移民が息子を腕に抱え、〈エル・チャパラル〉の国境検閲所で米国入国を試みる。毎日、何十人ものハイチ人がそこに集まるが、入国は許可されない。
ティフアナのダウンタウン全景。アークと、遠くにそびえ立つ国境の壁が見える。ティフアナは、全世界から大勢の移民が集まり、文化の坩堝になっている。

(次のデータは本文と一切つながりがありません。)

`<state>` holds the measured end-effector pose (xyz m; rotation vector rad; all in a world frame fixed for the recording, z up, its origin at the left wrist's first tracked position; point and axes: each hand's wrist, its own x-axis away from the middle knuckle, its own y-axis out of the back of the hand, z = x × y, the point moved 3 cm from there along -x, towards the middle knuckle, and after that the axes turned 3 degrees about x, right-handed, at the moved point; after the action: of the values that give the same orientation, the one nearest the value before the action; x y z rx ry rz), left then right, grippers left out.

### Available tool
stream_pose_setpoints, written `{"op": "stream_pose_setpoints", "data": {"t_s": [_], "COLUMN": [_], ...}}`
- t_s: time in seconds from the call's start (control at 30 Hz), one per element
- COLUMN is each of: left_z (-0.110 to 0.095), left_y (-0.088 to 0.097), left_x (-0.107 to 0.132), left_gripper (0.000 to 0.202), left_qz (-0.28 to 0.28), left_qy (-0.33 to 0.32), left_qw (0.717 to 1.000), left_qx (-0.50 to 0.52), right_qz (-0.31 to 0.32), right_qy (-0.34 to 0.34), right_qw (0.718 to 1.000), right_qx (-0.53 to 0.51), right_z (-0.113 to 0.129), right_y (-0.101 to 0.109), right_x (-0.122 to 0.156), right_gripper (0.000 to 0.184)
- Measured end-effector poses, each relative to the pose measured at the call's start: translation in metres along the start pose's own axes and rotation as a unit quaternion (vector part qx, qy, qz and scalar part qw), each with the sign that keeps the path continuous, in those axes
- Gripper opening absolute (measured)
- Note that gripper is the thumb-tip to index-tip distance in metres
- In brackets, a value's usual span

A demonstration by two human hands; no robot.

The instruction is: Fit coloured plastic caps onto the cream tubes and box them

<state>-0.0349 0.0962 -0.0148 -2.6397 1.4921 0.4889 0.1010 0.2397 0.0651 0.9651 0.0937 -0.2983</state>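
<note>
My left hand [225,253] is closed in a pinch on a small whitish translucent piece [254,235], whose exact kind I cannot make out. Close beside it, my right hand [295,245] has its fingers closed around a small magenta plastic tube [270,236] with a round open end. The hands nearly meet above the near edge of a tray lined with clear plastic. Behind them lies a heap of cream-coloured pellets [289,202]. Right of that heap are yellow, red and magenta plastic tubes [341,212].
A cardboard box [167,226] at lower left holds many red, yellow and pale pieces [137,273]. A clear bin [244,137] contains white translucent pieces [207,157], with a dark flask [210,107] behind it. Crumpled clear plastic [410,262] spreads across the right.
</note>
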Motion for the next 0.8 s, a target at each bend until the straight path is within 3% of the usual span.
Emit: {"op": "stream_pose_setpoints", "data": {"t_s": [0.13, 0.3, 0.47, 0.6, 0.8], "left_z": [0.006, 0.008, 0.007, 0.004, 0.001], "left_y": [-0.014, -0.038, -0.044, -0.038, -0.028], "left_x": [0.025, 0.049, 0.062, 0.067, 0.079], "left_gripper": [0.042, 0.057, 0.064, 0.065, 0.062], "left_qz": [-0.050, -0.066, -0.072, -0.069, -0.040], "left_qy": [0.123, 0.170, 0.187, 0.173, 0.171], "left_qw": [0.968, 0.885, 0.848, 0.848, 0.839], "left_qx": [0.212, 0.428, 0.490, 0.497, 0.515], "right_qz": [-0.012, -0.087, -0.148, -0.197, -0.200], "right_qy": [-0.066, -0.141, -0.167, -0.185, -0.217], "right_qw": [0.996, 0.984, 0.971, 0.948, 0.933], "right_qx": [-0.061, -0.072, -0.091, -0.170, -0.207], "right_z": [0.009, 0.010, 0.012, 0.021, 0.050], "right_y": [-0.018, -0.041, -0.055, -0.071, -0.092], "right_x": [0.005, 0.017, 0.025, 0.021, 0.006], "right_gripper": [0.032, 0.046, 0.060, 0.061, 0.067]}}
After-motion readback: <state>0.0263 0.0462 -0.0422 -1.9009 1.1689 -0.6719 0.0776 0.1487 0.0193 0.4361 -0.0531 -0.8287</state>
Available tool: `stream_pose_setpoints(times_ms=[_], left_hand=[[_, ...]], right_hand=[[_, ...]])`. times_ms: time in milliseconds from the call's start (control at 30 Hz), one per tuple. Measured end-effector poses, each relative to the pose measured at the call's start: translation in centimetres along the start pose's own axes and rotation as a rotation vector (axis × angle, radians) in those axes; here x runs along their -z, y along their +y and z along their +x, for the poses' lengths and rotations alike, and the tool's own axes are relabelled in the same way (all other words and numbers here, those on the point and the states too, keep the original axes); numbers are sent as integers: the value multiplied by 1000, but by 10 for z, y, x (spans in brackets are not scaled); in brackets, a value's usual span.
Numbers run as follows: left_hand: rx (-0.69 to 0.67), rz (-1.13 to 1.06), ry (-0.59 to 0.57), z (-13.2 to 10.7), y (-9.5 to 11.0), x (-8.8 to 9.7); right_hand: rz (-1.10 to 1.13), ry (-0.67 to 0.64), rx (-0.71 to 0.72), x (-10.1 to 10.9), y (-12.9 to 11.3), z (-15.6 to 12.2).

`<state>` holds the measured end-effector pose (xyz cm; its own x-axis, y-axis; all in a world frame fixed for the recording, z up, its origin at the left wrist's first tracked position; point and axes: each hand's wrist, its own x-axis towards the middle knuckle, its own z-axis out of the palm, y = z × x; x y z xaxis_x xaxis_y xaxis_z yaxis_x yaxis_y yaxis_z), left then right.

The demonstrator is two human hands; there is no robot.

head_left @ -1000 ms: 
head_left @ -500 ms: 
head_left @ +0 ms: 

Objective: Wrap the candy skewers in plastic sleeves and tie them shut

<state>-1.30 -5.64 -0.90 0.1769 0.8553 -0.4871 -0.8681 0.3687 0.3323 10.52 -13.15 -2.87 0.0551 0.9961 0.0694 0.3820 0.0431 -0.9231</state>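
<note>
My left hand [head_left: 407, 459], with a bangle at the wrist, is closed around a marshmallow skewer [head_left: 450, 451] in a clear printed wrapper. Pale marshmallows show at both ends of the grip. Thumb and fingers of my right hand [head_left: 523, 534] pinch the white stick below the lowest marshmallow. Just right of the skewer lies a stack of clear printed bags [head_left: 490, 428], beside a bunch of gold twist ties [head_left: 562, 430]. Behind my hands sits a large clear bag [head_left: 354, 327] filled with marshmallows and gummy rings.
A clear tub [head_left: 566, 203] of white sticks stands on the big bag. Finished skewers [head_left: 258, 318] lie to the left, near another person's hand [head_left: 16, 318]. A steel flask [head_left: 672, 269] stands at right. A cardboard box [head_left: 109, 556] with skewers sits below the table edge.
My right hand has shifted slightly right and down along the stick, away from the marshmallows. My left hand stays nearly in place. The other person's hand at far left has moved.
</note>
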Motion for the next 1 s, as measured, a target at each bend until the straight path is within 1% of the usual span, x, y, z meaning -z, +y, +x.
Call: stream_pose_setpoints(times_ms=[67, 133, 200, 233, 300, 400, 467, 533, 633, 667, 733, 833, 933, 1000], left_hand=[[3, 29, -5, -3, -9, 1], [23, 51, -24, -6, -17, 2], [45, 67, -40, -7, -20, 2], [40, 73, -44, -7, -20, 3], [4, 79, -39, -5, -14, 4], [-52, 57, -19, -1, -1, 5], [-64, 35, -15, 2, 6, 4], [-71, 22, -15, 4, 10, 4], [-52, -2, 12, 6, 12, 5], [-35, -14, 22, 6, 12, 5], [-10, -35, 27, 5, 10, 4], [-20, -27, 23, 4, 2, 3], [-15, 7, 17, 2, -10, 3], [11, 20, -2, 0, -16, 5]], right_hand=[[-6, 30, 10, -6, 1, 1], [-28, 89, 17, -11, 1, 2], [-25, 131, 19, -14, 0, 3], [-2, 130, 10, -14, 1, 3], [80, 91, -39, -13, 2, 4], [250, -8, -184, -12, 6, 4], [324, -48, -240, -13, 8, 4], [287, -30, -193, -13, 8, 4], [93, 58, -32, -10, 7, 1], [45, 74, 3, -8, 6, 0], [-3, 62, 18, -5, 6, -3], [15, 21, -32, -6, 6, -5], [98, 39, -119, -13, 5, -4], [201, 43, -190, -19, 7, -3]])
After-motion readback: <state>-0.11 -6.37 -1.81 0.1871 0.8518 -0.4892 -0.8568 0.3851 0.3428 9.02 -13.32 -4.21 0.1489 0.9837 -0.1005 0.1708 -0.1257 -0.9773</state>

シェルター〈若者2000〉に張られたテントから外に出るハイチ移民。ハイチから大量の難民が到着した後、彼らを気づかった市民が、教会の中庭や内部に小さな仮泊施設を造設した。今では27ヵ所以上で移民に臨時シェルターを提供している。特に、ここでは、寝床としてテントを70張以上調達する必要があった。国境のシェルターに数日滞在して米国に〈越境〉する、中米、メキシコの移民と比べ、ハイチ人は米国出入国官との面談まで長くて5カ月待つ。
国境の壁によりかかり、フランス語で話しかけてきた誰かの言葉に耳を傾けるハイチ移民。ティフアナの〈フレンドパーク〉は、壁で分断された家族が実際に会話し、週末に面会のようなことができる唯一の場所だ。
シェルターの外で、仲間の髪を切るハイチ移民。
シェルターを提供するキリスト教会で、建設中の部屋の中でドミノで遊ぶハイチ移民グループ。国境超えを待機する間の時間つぶしの方法のひとつ。
台所の造作を手伝うふたりのハイチ移民。
メキシコ、ティフアナ。フランス語など各国語で書かれた、シェルター〈移民の家〉の規約。ハイチ人とアフリカ人移民が大挙し訪れるようになって以来、シェルターでは、情報をフランス語に翻訳しなければならなくなった。
シェルター〈移民の家〉のクリスマス会の準備で、くす玉を棒でたたいて割る男性。複数のボランティアが食事とプレゼントを寄付し、移民と国外追放者は、国籍に関係なく祝日を楽しく過ごした。
シェルター〈移民の家〉のクリスマス会でギフトをもらって大はしゃぎするハイチ移民。
教会の古くからあるひと区画を数十名のハイチ人女性、子供が共有している。そこは、巨大な共同寝室としてだけでなく、子供の遊び場としても機能している。
2016年12月28日、メキシコ、ティフアナ。注意深く建設現場を歩くハイチ人母子。石膏ボードを立てるのに忙しい別のハイチ人のそばを通り過ぎる。米国への入国待機が長引くと、移民は地元で職探しを始めるようになる。
カメラマンのカメラを掴もうとするハイチの子供。
ひとりのハイチ移民が、メールを音声入力させている。宿泊施設を見つけるのは難しく、シェルターごとに質も違う。ベッドが見つかる場合もあるし、冬になると雨や寒さをほとんど凌げないテントで寝なければならない場合もある。
メキシコの伝統的なクリスマス祝祭期間中、ろうそくで地図を照らしながら、計画した米国入国ルートを確認する、中米からの移民カップル。ハイチ人は、ティフアナのシェルターのほぼ8割を占るが、他地域からの移民も相変わらず存在する。
あるシェルター前の路上での催しで、ボランティアの地元少女と踊るハイチ移民。さまざまなキリスト教団体、移住民を気遣う近隣住民が、シェルターを訪れ、食べ物、衣服を寄付し、無料散髪などのサービスも提供する。
昼食時、食べ物はシェルター〈若者2000〉の台所の窓から支給される。移民の多くはハイチ出身なので、ハイチ人コックがキッチンを仕切り、家庭料理風のチキン料理を準備し始めた。
シェルターの外で赤ん坊にミルクをやる父親。ハイチ移民の多くは、ブラジル滞在時に産まれた子供を連れている。妊娠中に移住し、メキシコで出産する女性もいる。
泥のサッカー場のたき火で暖を取るハイチ移民たち。